## What to do
Repeat the listing exactly. The images do not belong in the copy.
——
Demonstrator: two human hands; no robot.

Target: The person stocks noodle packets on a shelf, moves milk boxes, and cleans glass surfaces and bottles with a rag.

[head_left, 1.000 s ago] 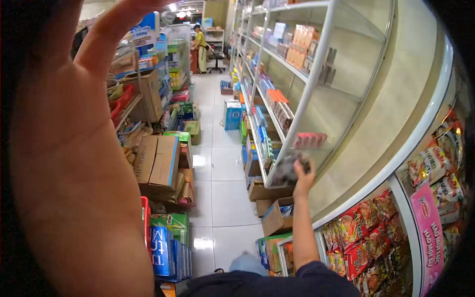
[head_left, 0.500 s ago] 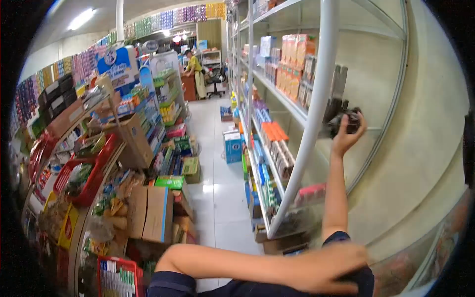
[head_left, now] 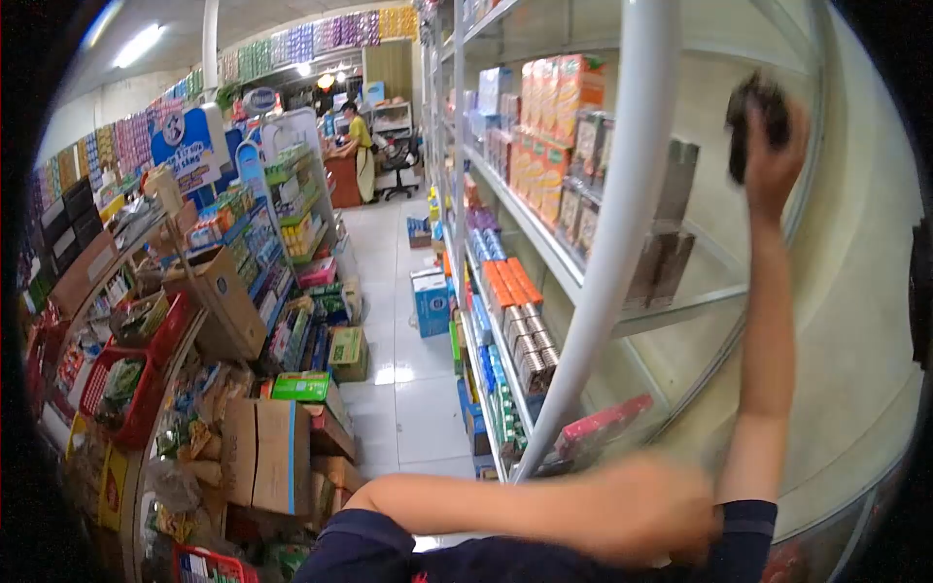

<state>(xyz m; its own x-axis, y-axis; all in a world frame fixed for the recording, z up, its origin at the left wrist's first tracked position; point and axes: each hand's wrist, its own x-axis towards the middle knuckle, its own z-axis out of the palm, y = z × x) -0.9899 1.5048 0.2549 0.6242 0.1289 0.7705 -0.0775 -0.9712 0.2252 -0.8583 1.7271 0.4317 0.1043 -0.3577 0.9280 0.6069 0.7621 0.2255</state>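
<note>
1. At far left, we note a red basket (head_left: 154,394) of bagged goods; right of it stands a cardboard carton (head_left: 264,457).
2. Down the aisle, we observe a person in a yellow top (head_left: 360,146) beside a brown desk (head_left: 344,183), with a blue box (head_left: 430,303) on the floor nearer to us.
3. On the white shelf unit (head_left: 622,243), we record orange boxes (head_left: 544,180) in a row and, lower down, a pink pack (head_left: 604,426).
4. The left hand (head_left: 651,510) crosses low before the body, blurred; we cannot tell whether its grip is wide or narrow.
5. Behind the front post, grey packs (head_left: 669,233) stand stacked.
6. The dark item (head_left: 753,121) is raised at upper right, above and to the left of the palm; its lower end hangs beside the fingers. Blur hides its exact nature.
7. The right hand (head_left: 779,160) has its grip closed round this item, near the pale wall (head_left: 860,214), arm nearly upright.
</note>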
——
## Solution to this problem
Demonstrator: two human hands; no robot.

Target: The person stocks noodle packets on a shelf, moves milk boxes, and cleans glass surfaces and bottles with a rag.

[head_left, 1.000 s ago] 
[head_left, 0.500 s ago] 
[head_left, now] 

<state>(xyz m; its own x-axis, y-axis; all in a world frame fixed for the recording, z up, its origin at the left wrist's first tracked position; point and axes: each hand's wrist, its own x-axis towards the middle knuckle, its own z-axis out of the palm, y = z × x) -0.9899 1.5048 0.2549 0.6242 0.1289 0.7705 -0.0775 -0.9712 0.2252 -0.8583 1.7271 0.4317 0.1043 -0.3577 0.9280 0.6069 0.7621 0.2255</state>
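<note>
1. At far left, we note a red basket (head_left: 154,394) of bagged goods; right of it stands a cardboard carton (head_left: 264,457).
2. Down the aisle, we observe a person in a yellow top (head_left: 360,146) beside a brown desk (head_left: 344,183), with a blue box (head_left: 430,303) on the floor nearer to us.
3. On the white shelf unit (head_left: 622,243), we record orange boxes (head_left: 544,180) in a row and, lower down, a pink pack (head_left: 604,426).
4. The left hand (head_left: 651,510) crosses low before the body, blurred; we cannot tell whether its grip is wide or narrow.
5. Behind the front post, grey packs (head_left: 669,233) stand stacked.
6. The dark item (head_left: 753,121) is raised at upper right, above and to the left of the palm; its lower end hangs beside the fingers. Blur hides its exact nature.
7. The right hand (head_left: 779,160) has its grip closed round this item, near the pale wall (head_left: 860,214), arm nearly upright.
</note>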

The answer has been given in full.